A couple of years ago Bryer and Hilliard were wrestling around, mostly for jokes but, as always, with a competitive edge. Hilliard got Bryer in a leg lock.

“Next thing I know I’m passed out and twitching,” Bryer said. “He doesn’t know his own strength.”

Life was always bigger and faster for Hilliard. When most kids were pedaling around on tricycles, the 4-year-old Hilliard was whipping around his parents’ horse pasture on a souped up Toro lawnmower from which his father had removed the blade deck.

“You had to get out of the way when he put that thing in gear,” his father, Elvis, said.

The next year he got a Honda 50 motorcycle, which was one of many ways he and his family tried to harness his relentless energy. He played flag football, baseball, soccer, golf and basketball. He hunted, camped, fished and rode horses until he hurt himself one time. By age 5, Elvis said, he had “worn out a pair of boxing gloves.” He wrestled, swam, built tree forts and constructed motorbike jumps. In high school he was a track star. He even tried archery for a while. Then his father, who played for the Flathead Moose rugby team, invited him to practice.

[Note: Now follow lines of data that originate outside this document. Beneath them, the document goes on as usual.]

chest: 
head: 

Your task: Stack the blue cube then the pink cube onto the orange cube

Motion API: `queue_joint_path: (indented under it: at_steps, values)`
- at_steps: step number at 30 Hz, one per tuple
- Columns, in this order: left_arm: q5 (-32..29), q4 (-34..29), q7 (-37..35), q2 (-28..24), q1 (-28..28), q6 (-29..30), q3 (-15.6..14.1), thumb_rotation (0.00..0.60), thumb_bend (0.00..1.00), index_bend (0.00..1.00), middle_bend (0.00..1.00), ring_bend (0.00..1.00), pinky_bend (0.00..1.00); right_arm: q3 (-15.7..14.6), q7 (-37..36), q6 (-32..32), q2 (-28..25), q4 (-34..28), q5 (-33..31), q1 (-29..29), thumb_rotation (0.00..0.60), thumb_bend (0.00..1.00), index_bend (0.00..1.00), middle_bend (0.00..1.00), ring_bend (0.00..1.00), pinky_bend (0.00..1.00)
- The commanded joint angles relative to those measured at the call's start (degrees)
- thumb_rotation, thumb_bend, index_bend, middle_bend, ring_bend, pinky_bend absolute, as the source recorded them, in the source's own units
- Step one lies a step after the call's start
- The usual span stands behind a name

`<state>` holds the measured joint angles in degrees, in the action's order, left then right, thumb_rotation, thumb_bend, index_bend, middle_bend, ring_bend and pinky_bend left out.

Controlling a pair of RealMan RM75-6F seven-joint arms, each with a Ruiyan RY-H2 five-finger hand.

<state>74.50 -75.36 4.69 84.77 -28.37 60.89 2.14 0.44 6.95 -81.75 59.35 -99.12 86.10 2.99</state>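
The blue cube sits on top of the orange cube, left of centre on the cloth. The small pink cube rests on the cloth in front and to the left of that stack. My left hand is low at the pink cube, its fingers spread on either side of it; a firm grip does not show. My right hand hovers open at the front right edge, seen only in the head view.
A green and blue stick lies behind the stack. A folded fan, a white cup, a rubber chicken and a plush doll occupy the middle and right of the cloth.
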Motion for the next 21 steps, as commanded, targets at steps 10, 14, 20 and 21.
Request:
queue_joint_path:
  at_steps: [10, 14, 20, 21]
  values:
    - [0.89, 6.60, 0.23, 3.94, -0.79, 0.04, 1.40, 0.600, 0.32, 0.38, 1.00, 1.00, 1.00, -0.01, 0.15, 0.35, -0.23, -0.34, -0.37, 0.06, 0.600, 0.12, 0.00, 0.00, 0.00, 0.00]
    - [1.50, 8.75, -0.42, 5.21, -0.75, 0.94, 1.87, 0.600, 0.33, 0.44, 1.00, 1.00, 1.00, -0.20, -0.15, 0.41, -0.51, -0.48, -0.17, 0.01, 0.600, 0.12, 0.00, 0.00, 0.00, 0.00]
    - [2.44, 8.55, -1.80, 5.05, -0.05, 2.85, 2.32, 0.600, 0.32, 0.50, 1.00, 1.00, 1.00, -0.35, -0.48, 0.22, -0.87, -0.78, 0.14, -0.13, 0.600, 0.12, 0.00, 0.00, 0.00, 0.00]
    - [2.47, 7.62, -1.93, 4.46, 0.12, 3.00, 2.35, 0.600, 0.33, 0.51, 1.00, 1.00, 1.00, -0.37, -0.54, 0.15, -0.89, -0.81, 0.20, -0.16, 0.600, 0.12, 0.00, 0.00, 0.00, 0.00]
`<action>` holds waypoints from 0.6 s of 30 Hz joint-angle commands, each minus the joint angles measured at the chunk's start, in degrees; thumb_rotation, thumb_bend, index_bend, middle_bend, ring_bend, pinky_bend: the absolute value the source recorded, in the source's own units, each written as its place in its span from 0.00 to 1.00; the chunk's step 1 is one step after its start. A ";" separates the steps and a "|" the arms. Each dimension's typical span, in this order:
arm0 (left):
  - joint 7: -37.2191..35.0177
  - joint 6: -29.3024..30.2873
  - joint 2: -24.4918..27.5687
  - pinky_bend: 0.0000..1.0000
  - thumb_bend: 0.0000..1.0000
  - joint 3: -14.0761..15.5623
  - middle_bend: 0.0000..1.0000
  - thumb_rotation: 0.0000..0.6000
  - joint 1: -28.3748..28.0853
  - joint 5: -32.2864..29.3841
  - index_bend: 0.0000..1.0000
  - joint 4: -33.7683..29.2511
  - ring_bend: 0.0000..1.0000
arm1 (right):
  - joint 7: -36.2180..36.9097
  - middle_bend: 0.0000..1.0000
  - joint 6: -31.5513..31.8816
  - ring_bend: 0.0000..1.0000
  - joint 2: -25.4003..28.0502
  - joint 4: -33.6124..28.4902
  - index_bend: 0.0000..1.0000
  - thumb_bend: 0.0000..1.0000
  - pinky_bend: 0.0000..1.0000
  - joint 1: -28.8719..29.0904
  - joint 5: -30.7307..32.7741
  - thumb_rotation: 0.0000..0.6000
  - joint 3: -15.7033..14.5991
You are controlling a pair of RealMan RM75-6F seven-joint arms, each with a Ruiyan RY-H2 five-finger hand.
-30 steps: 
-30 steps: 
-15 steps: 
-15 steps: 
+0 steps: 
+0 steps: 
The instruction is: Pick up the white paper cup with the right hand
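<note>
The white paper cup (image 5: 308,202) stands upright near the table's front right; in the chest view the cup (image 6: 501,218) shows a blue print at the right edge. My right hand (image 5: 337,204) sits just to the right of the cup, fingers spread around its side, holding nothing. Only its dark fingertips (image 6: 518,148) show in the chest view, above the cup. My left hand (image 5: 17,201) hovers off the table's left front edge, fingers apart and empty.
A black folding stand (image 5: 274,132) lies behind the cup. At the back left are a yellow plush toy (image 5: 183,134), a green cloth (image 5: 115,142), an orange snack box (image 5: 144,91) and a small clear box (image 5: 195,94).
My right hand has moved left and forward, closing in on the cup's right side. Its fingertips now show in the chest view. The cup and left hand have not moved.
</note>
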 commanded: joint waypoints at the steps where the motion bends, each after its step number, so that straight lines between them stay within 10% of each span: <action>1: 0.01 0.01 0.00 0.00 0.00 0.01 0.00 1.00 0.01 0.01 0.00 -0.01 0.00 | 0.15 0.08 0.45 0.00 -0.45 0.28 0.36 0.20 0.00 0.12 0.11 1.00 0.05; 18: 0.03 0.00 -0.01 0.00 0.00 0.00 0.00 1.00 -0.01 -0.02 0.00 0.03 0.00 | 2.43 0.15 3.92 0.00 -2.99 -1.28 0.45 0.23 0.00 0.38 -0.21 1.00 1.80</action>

There, Lex learned how to hit.

Hilliard played his first rugby game when he was 14. Fittingly, he scored in that game. Afterwards, his dad asked him how it felt to play with grown men in his first real game.

“He said, ‘I’ve never been so scared – that’s why I ran so fast,’” Elvis said.

Lex Hilliard - University of Montana football - Missoula, Aug. 4, 2007. Lido Vizzutti/Flathead Beacon
Lex Hilliard – University of Montana football – Missoula, Aug. 4, 2007. Lido Vizzutti/Flathead Beacon

Playing rugby with the big boys, Elvis said, helped Lex become “a man among boys” on the football field. The U.S. Eagles national rugby team invited Hilliard to play for its under-19 team after seeing him in action. Already committed to UM, Hilliard declined.

“The (rugby) guys brought out his gifts,” Elvis said. “And they gave him a special gift.”

Hilliard was recruited by Notre Dame, Oregon State, California and a host of other schools. He chose UM for a variety of reasons, he said, but mostly because he wanted to stay in Montana.

“My parents are here,” he said. “I know what’s here.”

Long before university trainers began honing Hilliard’s strength and endurance, Elvis trained his son with more alternative methods. For example, Elvis bought a German Shepherd because “if you can shake a Shepherd, you can shake anybody.” Young Hilliard would juke down the driveway with the big dog nipping at his ankles. Later, Elvis had his boy sprint down a hill and yelled left or right at him to teach him to “think on his feet.” Today, Hilliard is a powerful but agile runner with surprising grace.

“If you can make cuts running downhill,” Hilliard said. “You can make cuts on a football field.”

The Grizzlies may have lost Hilliard to injury for a year, but they could have lost him forever if he had entered the NFL draft. Elvis said he had several conversations with Lex about the decision: go pro or return to win a national championship and cement his legacy in the record books? Though Elvis supported either decision, he reminded his son of the importance of fully realizing dreams.

“This is your life,” Elvis told Lex. “When you go after your goals and then lose sight of them, it’s hard to find them again.”

So Lex came back for his final year.

Hilliard has an ability to naturally deflect praise to others and, by instinct, doesn’t like to talk about records. But his dad does. Elvis knows records mean a lot, if for nothing else than that they are proof of success and hard work. Hilliard already owns all of Flathead High’s major rushing records and he’s focusing more on winning a national championship this season than records, though he’s spoken with his father about them.

“(Lex) told me,” Elvis said. “‘I want to leave my records for my son to get.’”

Everything he does now, Hilliard understands, is not just for himself. He has Lex Jr. and his girlfriend, who he lives with, to think about. But Bryer and Elvis say that thinking about others has always come as naturally as running for Lex.

“I’ve met a lot of men all over the place,” Elvis said. “He’s up in the top five of best men I’ve ever met. Ain’t too many fathers that can say that. I don’t say that because he’s my son – I say it because he’s just a decent human.”